#### Aim of the exercise
Return exactly, with nothing added, the lines from the one that contains "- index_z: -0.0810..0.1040" through the end of the listing below, pictures excluded.

#### Available data
Content starts
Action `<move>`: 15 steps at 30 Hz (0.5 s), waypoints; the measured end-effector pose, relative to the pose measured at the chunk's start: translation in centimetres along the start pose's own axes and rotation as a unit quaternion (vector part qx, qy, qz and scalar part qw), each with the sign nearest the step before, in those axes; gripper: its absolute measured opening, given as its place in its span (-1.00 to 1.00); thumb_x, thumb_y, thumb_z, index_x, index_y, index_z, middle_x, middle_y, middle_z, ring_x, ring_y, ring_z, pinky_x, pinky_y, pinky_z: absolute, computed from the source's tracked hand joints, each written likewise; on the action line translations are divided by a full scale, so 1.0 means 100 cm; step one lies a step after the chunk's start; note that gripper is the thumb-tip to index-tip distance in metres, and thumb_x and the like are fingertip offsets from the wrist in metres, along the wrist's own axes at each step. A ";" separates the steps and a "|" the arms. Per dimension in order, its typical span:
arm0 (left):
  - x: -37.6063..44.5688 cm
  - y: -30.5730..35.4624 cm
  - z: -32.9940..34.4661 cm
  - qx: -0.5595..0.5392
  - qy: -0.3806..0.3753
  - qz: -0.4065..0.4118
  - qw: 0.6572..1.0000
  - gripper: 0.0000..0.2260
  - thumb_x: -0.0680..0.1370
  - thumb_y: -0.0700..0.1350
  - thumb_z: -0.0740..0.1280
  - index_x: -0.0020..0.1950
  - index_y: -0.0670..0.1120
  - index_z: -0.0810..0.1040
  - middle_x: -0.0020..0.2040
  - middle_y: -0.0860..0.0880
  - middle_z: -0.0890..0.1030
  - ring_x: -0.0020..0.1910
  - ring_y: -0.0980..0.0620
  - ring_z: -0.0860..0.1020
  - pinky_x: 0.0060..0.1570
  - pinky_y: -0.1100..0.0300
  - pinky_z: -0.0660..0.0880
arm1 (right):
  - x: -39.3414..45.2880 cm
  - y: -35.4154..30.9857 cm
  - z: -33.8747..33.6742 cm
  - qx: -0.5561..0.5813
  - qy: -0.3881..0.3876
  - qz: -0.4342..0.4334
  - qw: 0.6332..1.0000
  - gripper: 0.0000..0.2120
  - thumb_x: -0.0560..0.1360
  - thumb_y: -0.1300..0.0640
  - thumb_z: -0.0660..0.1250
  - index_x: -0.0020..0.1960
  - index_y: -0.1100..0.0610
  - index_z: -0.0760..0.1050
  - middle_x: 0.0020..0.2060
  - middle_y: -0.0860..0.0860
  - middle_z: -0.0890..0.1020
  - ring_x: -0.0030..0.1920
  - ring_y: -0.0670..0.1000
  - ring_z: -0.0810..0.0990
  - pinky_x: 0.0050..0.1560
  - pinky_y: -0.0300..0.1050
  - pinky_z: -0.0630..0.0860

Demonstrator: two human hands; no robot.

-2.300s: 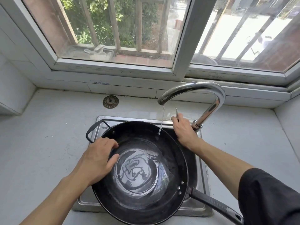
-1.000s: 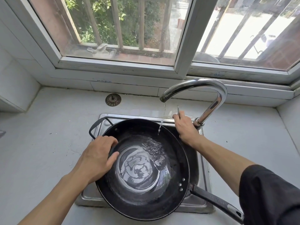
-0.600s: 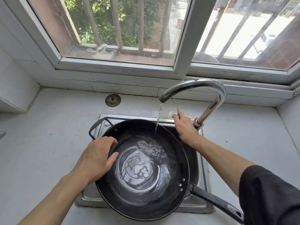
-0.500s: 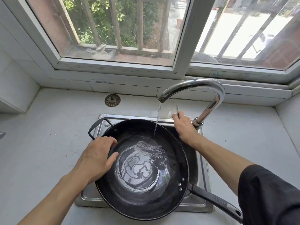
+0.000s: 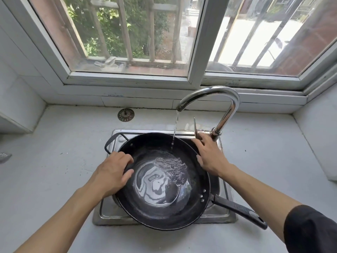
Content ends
#### Final answer
  - index_z: -0.0810..0.1040
  - middle_x: -0.0020..0.2040
  - middle_y: -0.0860..0.0880
  - middle_z: -0.0890..0.1030
  - ring_x: -0.0020..0.1910
  - ring_y: -0.0980..0.0620
  - ring_z: -0.0860..0.1020
  - pinky_x: 0.0060..0.1570
  - pinky_y: -0.1100..0.0300
  - pinky_z: -0.0660..0.0880
arm1 (right):
  - x: -39.3414..45.2880 cm
  - y: -35.4154..30.9857 cm
  - z: -33.8747..33.6742 cm
  - qx: -0.5561..0.5813
  - qy: -0.3881..0.3876
  - qz: -0.4342..0.4334
  - qw: 0.6332..1.0000
  - gripper: 0.0000..0.2120
  - thumb_x: -0.0560..0.1360
  - thumb_y: -0.1300..0.0640
  - thumb_z: -0.0660..0.1250
  - index_x: -0.0020..0.1960
  - index_y: -0.1100..0.0610
  - index_z: -0.0760..0.1050
  - middle_x: 0.0020..0.2060
  - middle_y: -0.0860..0.0860
  - middle_z: -0.0890..0.1020
  - ring_x: -0.0030..0.1920
  - ring_y: -0.0670..0.1000
  - ring_z: -0.0810..0.0990
  - pinky_x: 0.0050..0.1560
  - pinky_y: -0.0300..0.1050
  - pinky_z: -0.0630..0.0860

Demonstrator: two human hands; no robot.

-2.300s: 
-1.000s: 
-0.600s: 
-0.500s: 
+0.000s: 

The output has nothing more to it.